1. Photovoltaic System Modeling and Characteristics
The output characteristics of PV cells under varying irradiance and temperature conditions are modeled using the single-diode equivalent circuit. The current-voltage relationship is expressed as:
$$
I = I_{\text{ph}} – I_{\text{d}} \left[ \exp\left(\frac{q(V + IR_s)}{n k T}\right) – 1 \right] – \frac{V + IR_s}{R_{\text{sh}}}
$$
where \(I_{\text{ph}}\) is the photocurrent, \(I_{\text{d}}\) is the diode saturation current, \(R_s\) and \(R_{\text{sh}}\) represent series and shunt resistances, and \(n\) is the ideality factor. Under partial shading, the P-U curve exhibits multiple peaks, as demonstrated in Table 1.

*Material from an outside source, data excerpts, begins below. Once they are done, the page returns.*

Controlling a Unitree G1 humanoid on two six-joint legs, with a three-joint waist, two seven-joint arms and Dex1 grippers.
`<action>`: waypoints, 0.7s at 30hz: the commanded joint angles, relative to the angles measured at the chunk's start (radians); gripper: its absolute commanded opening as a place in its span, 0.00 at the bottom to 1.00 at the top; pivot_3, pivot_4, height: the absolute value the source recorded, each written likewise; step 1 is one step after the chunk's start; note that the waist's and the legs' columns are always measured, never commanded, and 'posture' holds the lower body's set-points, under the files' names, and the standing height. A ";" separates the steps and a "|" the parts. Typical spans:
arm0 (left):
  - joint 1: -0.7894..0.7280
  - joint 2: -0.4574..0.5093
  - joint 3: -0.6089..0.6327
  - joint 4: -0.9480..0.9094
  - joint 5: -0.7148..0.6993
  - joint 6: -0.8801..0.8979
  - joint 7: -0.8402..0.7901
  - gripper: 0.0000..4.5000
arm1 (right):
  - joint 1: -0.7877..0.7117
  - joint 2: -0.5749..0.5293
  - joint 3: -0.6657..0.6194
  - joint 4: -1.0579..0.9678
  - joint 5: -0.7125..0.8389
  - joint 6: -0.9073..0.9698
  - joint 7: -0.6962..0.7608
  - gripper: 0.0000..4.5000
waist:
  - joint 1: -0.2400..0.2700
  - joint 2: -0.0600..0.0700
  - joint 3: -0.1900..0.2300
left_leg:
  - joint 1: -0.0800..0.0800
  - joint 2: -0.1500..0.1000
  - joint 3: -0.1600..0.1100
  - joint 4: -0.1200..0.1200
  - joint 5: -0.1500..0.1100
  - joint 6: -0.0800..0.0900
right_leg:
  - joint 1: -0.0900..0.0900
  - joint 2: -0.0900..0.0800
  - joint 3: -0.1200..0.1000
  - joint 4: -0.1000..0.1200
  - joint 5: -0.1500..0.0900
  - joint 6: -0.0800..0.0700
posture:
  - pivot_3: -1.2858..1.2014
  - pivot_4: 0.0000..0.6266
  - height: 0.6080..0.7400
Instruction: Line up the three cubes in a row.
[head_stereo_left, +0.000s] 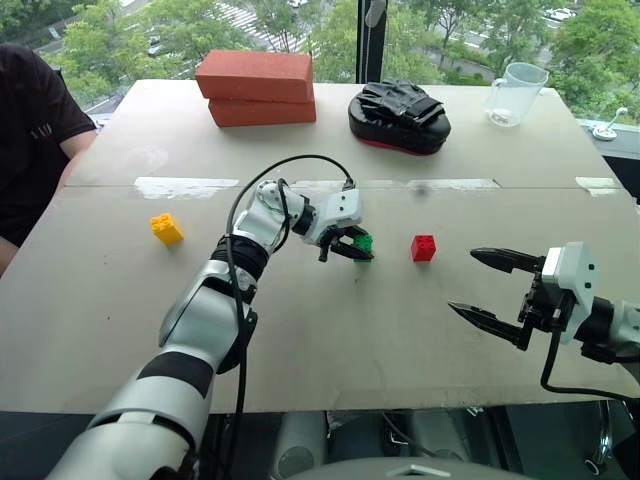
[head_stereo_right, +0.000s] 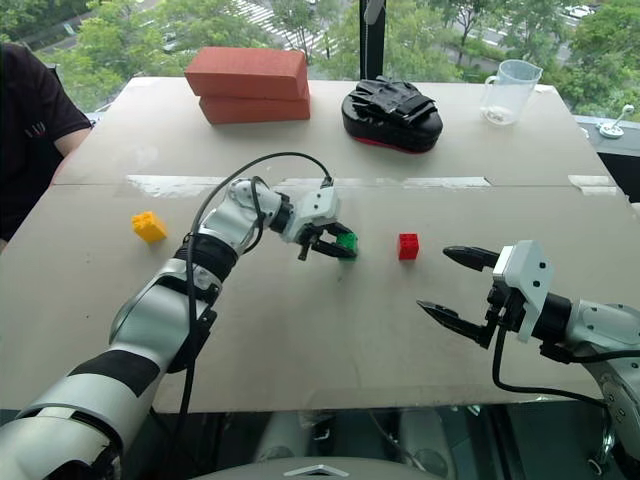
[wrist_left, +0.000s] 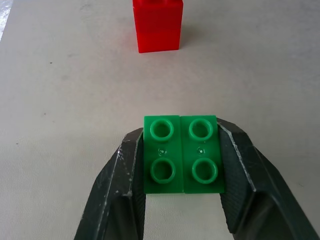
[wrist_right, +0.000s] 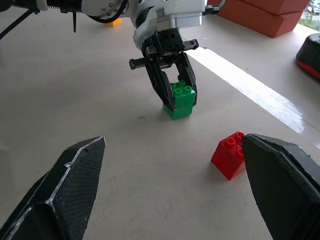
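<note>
The table carries everything here, and the three cubes are strung out across its middle, roughly parallel to the near edge. Far out toward the left edge sits the yellow cube, well apart from the others. The red cube stands right of centre, and just to its left is the green cube, resting on the tabletop, studs up.

The left gripper reaches in from the left, angled down, with a black finger on each side of the green cube; in the left wrist view both fingers lie against its flanks, so the hold looks on, though whether it's firm or easing off I can't tell. Straight ahead of those fingers, with a stretch of bare table between, stands the red cube — that line is the one the row turns on, I'd say.

The right gripper hovers above the table near the right edge, jaws spread wide and empty, pointing toward the red cube, nearer to it than to the green. The yellow one lies on the left arm's side.
</note>
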 joint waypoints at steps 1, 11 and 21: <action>-0.018 -0.002 0.022 -0.020 0.003 0.017 -0.005 0.71 | 0.002 -0.014 -0.039 -0.031 0.015 -0.003 -0.003 1.00 | 0.000 0.000 0.000 | 0.000 0.000 0.000 0.000 0.000 0.000 | 0.000 0.000 0.000 0.000 0.000 0.000 | 0.52 0.24 1.00; 0.103 0.123 0.175 -0.397 -0.135 0.275 0.015 0.99 | -0.018 -0.010 -0.022 -0.009 0.011 -0.020 0.010 1.00 | -0.008 0.000 0.000 | 0.001 0.001 0.000 0.000 0.000 0.000 | 0.000 0.001 0.003 0.001 0.000 0.000 | 0.52 0.24 1.00; 0.418 0.244 0.705 -0.875 -0.204 0.750 0.727 0.99 | -0.158 0.059 0.088 0.061 0.012 -0.059 0.029 1.00 | -0.005 -0.001 0.000 | 0.003 0.004 -0.002 0.001 0.000 0.000 | 0.002 0.000 0.004 0.003 0.000 0.000 | 0.52 0.24 1.00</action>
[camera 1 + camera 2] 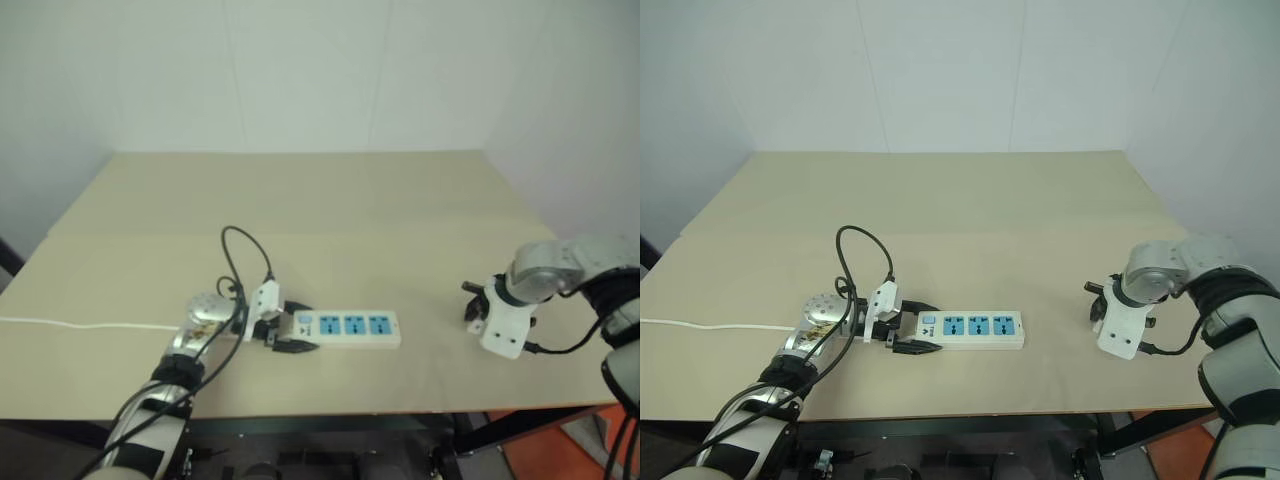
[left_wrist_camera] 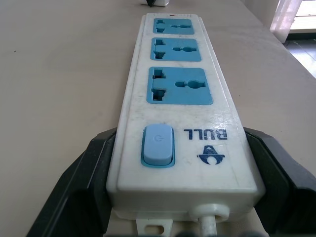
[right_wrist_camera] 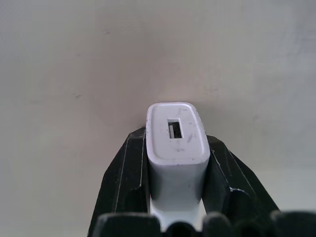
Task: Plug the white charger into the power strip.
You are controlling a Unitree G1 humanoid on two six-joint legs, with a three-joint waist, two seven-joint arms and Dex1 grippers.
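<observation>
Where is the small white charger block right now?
Right wrist view: the small white rounded charger sits clamped between the right gripper's black fingers, over the tan table.

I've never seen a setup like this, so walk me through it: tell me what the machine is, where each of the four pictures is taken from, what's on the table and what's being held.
This is a humanoid robot with two arms, each ending in a gripper with two black fingers. The two wide pictures come from a stereo camera on its head, looking down over a tan table. The two close-ups come from cameras on its wrists, looking along each gripper's fingers.

On the table lies the power strip, a flat white bar with three blue sockets; its thin white cord runs off toward the robot's left. The left gripper is shut on the switch end of the strip, one finger on each side, as the left wrist view shows close up. The right gripper is shut on the white charger, a small rounded block with a slot in its visible end.
</observation>
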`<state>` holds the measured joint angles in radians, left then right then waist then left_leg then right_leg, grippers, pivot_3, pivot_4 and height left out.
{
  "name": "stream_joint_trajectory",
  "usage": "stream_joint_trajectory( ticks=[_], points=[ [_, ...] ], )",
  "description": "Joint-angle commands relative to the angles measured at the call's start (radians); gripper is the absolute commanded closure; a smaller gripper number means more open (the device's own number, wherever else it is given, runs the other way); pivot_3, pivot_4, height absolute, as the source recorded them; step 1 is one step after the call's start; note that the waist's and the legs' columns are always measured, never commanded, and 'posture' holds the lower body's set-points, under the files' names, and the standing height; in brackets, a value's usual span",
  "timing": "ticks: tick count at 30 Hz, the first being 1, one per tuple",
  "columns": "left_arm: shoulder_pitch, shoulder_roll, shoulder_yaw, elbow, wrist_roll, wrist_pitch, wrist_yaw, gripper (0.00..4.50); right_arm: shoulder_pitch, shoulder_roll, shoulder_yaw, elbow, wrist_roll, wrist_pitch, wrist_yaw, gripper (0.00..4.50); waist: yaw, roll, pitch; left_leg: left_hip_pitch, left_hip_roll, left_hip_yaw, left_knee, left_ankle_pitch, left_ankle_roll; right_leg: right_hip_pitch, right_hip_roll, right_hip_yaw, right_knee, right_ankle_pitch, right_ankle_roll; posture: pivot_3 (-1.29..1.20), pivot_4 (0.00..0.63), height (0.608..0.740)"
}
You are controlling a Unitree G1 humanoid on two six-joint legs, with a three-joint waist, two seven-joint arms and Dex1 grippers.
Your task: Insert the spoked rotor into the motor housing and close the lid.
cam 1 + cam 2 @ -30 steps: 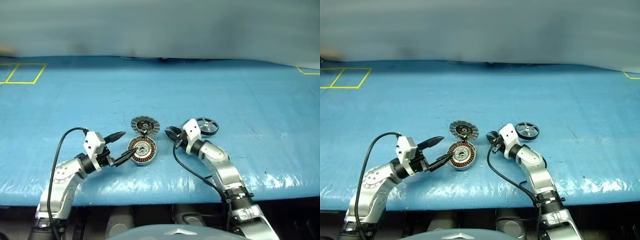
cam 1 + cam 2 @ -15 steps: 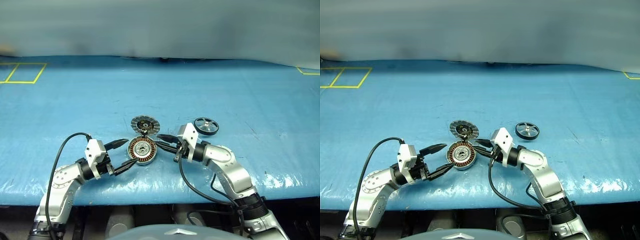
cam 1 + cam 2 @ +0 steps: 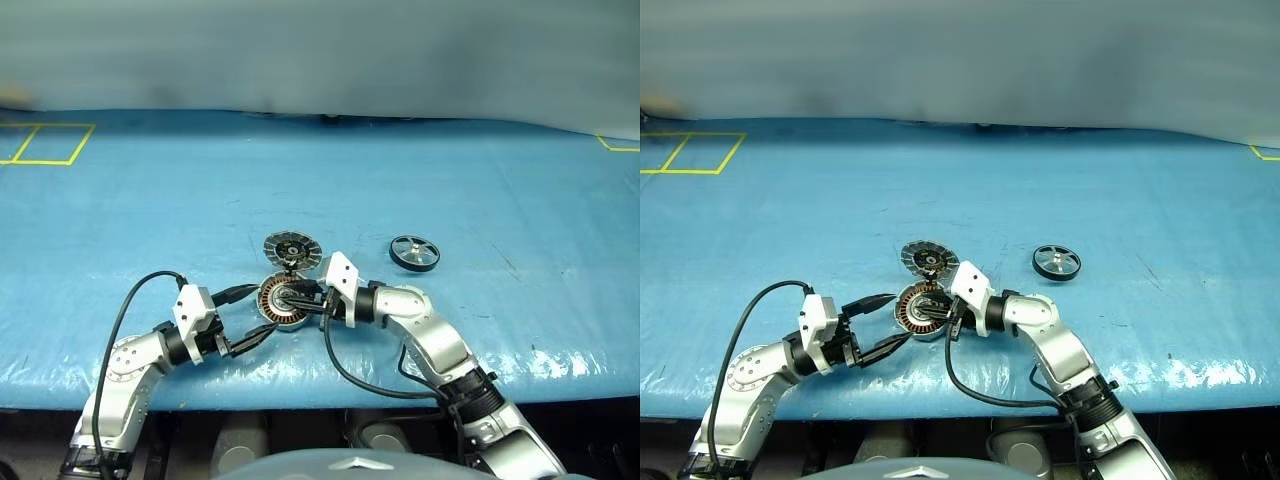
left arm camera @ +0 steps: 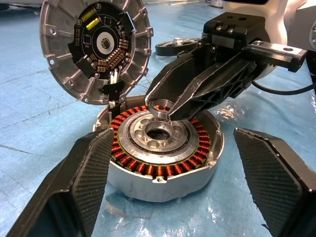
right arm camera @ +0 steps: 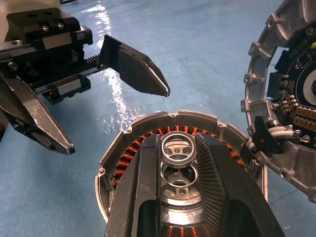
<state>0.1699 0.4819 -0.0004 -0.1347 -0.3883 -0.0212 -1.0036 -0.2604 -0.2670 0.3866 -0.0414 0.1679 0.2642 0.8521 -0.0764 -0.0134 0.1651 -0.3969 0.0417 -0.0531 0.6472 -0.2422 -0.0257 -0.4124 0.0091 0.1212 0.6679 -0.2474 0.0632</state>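
Note:
The motor housing point(image 3: 283, 300), a silver case with copper windings, lies flat on the blue table. Its lid point(image 3: 291, 249) stands open, hinged at the far side, with its segmented face and dark centre showing point(image 4: 94, 44). The spoked rotor point(image 3: 413, 252) lies apart on the table to the right. My right gripper point(image 3: 296, 302) reaches in from the right and is shut on a small thin silvery ring point(image 5: 178, 149), held just above the housing's centre point(image 4: 162, 106). My left gripper point(image 3: 266, 309) is open, its fingers point(image 4: 89, 173) straddling the housing's left side.
Blue sheeting covers the table point(image 3: 480, 190), and its front edge point(image 3: 320, 385) runs just under both arms. Yellow tape squares point(image 3: 45, 145) mark the far left corner. A black cable point(image 3: 340, 370) loops from the right wrist over the near edge.
My right gripper has swung left, from beside the spoked rotor to over the housing's centre. The left gripper has sunk slightly toward the near edge, staying open.

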Motion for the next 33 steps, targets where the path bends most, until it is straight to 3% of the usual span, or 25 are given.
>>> stream_joint_trajectory(
  ticks=[1, 29, 31, 33],
  points=[
    [0.003, 0.006, -0.001, -0.007, 0.012, -0.028, 0.003, 0.37, -0.019, 0.009, 0.004, 0.0, 0.0, -0.025, 0.008, 3.86, 0.001, 0.0, 0.0, 0.0, 0.0, 0.0, 0.0, 0.0, 0.0, 0.0, 0.0, 0.0, 0.0, 0.0, 0.0, 0.0, 0.15, 0.74],
    [-0.005, 0.008, 0.006, 0.011, 0.031, -0.047, 0.015, 0.37, -0.021, 0.023, 0.008, 0.019, -0.001, -0.014, 0.022, 3.86, 0.001, 0.0, 0.0, 0.0, 0.0, 0.0, 0.0, 0.0, 0.0, 0.0, 0.0, 0.0, 0.0, 0.0, 0.001, 0.0, 0.15, 0.74],
    [-0.006, 0.008, 0.006, 0.012, 0.032, -0.048, 0.016, 0.37, -0.018, 0.022, 0.008, 0.016, -0.003, -0.02, 0.024, 3.13, 0.001, 0.0, 0.0, 0.0, 0.0, 0.0, 0.0, 0.0, 0.0, 0.0, 0.0, 0.0, 0.0, 0.0, 0.001, 0.0, 0.15, 0.74],
    [-0.005, 0.007, 0.005, 0.013, 0.033, -0.049, 0.016, 0.37, -0.015, 0.024, 0.006, 0.011, -0.001, -0.031, 0.023, 2.92, 0.0, 0.0, 0.0, 0.0, 0.0, 0.0, 0.0, 0.0, 0.0, 0.0, 0.0, 0.0, 0.0, 0.0, 0.001, 0.0, 0.15, 0.74]
  ],
)
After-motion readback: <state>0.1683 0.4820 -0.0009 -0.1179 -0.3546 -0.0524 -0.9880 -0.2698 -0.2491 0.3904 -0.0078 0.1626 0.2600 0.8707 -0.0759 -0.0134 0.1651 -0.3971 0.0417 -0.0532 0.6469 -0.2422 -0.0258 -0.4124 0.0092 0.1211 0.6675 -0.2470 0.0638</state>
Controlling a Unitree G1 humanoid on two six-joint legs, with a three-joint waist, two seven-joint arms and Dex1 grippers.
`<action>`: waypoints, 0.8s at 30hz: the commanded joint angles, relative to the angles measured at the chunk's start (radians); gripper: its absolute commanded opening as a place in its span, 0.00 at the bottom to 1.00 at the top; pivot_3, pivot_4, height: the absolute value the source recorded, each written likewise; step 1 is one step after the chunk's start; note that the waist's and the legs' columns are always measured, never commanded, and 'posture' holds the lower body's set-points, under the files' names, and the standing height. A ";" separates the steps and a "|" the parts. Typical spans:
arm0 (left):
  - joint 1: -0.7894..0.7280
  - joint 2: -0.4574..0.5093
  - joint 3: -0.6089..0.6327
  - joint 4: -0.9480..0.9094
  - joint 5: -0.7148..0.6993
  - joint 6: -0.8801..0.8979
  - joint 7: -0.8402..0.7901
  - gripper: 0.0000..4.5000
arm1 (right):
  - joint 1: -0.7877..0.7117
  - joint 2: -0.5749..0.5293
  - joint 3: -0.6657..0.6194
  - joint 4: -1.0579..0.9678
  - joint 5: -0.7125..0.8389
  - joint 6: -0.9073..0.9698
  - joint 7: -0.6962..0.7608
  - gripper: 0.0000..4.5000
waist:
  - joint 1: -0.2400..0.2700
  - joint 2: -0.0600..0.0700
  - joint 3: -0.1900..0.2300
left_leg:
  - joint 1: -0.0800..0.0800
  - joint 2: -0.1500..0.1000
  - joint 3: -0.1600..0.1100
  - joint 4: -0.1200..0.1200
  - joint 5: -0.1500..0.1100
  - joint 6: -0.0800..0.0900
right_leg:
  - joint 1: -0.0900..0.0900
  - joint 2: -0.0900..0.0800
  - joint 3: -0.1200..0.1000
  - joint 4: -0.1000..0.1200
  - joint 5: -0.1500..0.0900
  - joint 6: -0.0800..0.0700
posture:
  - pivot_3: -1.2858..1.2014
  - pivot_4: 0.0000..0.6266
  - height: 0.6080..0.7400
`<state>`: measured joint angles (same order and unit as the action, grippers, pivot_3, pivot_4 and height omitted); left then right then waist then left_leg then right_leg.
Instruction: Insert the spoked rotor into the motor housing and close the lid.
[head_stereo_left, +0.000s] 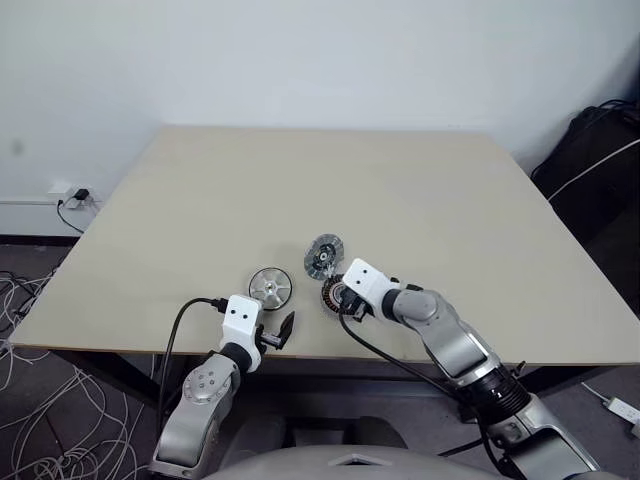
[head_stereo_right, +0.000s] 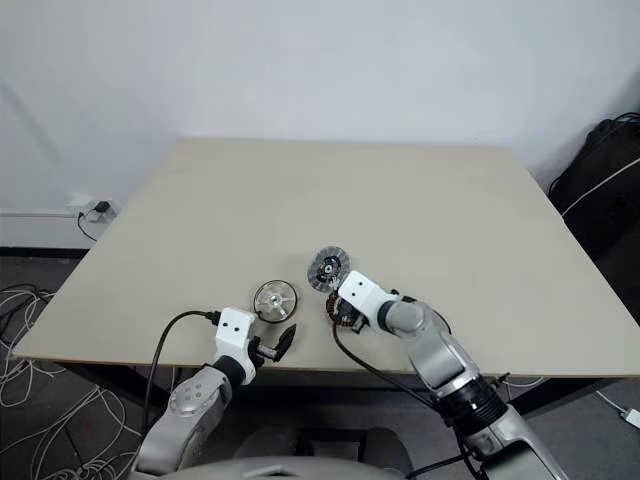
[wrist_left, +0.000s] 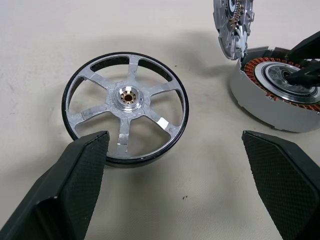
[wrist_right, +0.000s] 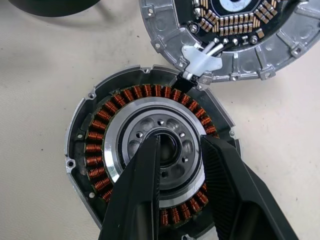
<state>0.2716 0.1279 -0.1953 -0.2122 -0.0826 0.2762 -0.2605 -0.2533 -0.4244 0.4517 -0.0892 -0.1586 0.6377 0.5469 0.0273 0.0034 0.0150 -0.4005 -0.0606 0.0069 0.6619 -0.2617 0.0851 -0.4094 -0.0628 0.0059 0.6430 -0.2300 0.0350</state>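
- Left eye view: the beige table (head_stereo_left: 420, 200) carries all the parts near its front edge. The copper-wound motor housing (head_stereo_left: 338, 294) sits just ahead of the right arm; the spoked rotor (head_stereo_left: 271, 285) lies flat to its left, apart from it; the lid (head_stereo_left: 324, 254), still joined to the housing by a short wire lead, stands tilted up just behind it.
- Motor housing (wrist_right: 150, 160): a stiff, dense-looking metal body that I judge heavy for its size. The copper windings and the thin lead to the lid look like the fragile parts, so the steel centre ring or the outer wall seems the safe place to hold.
- Spoked rotor (wrist_left: 126, 101): rigid, with a thin dark rim, flat silver spokes and a brass-centred hub. It is probably light but slippery on bare metal. A pinch across the rim, or on a spoke close to the hub, looks best, and it should go in level so it does not jam.
- Right gripper (wrist_right: 180, 150): the arm reaches forward and inward, angled steeply down. Its fingers are narrowly parted, their tips at the housing's central bore against the inner ring; whether they truly grip it I cannot tell.
- Left gripper (wrist_left: 175, 150): held low and near level just short of the rotor, fingers spread wide and holding nothing.
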 joint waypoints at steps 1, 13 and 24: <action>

| Pattern | S1 (W/m²) | S2 (W/m²) | S3 (W/m²) | S4 (W/m²) | MPP (W) |
|---|---|---|---|---|---|
| Uniform | 1000 | 1000 | 1000 | 1000 | 852.6 |
| Partial Shading 1 | 1000 | 1000 | 800 | 400 | 551.8 |
| Partial Shading 2 | 1000 | 800 | 600 | 400 | 412.6 |
2. Enhanced Beluga Whale Optimization Algorithm
2.1 Original BWO Framework
The Beluga Whale Optimization (BWO) algorithm mimics whale swimming, foraging, and falling behaviors. Key equations include:
- Balance factor: $$ B_f = B_0 \left(1 – \frac{t}{2T_{\text{max}}}\right) $$
- Position update in exploration:
$$
X_{i,j}^{t+1} = \begin{cases}
X_{i,p}^t + (X_{r,p}^t – X_{i,p}^t) \sin(2\pi r_2), & \text{if } j \text{ even} \\
X_{i,p}^t + (X_{r,p}^t – X_{i,p}^t) \cos(2\pi r_2), & \text{if } j \text{ odd}
\end{cases}
$$ - Whale fall probability: $$ W_f = 0.1 – 0.05 \frac{t}{T_{\text{max}}} $$
2.2 MBWO Enhancements
The proposed MBWO integrates four strategies to improve MPPT performance:
- Logistic Chaotic Initialization: Enhances population diversity using:
$$ r_{i,j+1} = 4r_{i,j}(1 – r_{i,j}) $$
$$ X_{i,j} = \text{Lb} + r_{i,j}(\text{Ub} – \text{Lb}) $$ - Nonlinear Balance Factor: Accelerates global-to-local transition:
$$ B_f = 0.1 \exp\left(-\frac{2t}{T_{\text{max}}}\right) + B_0 r_1 $$ - Cauchy Mutation: Escapes local optima via:
$$ X_{\text{best}}^{t+1} = X_{\text{best}}^t + 0.1 \cdot X_{\text{best}}^t \cdot \text{Cauchy}(0,1) $$ - Adaptive Weighting: Adjusts search granularity:
$$ \omega = \omega_i + (\omega_f – \omega_i) \exp\left(-2\left(\frac{t}{T_{\text{max}}}\right)^2\right) $$
$$ X_{i}^{t+1} = \omega \left( r_3 X_{\text{best}}^t – r_4 X_i^t \right) + C_1 L_F (X_r^t – X_i^t) $$

3. Simulation and Results
The MPPT control system was simulated in MATLAB/Simulink with a 213.15W PV array and Boost converter (\(C_{\text{pv}} = 1500\mu F\), \(L = 2mH\)). MBWO demonstrated superior performance:
| Algorithm | Tracking Time (s) | Power Accuracy (%) | Overshoot (%) |
|---|---|---|---|
| PSO | 0.26 | 98.2 | 4.3 |
| BWO | 0.18 | 99.1 | 2.1 |
| MBWO | 0.07 | 99.9 | 0.5 |
Under dynamic shading (irradiance shift from 1000/800/600/400 W/m² to 800/600/400/200 W/m² at t=1s), MBWO achieved 99.7% accuracy within 0.10s, outperforming BWO by 51% in convergence speed.
4. Conclusion
The MBWO algorithm effectively addresses MPPT challenges in partial shading environments through chaotic initialization, nonlinear balance factors, Cauchy mutation, and adaptive weighting. Experimental results validate its superior tracking speed (0.07s vs. 0.18s for BWO) and precision (99.9% vs. 99.1%). This advancement significantly contributes to PV system efficiency under the “dual-carbon” strategic framework.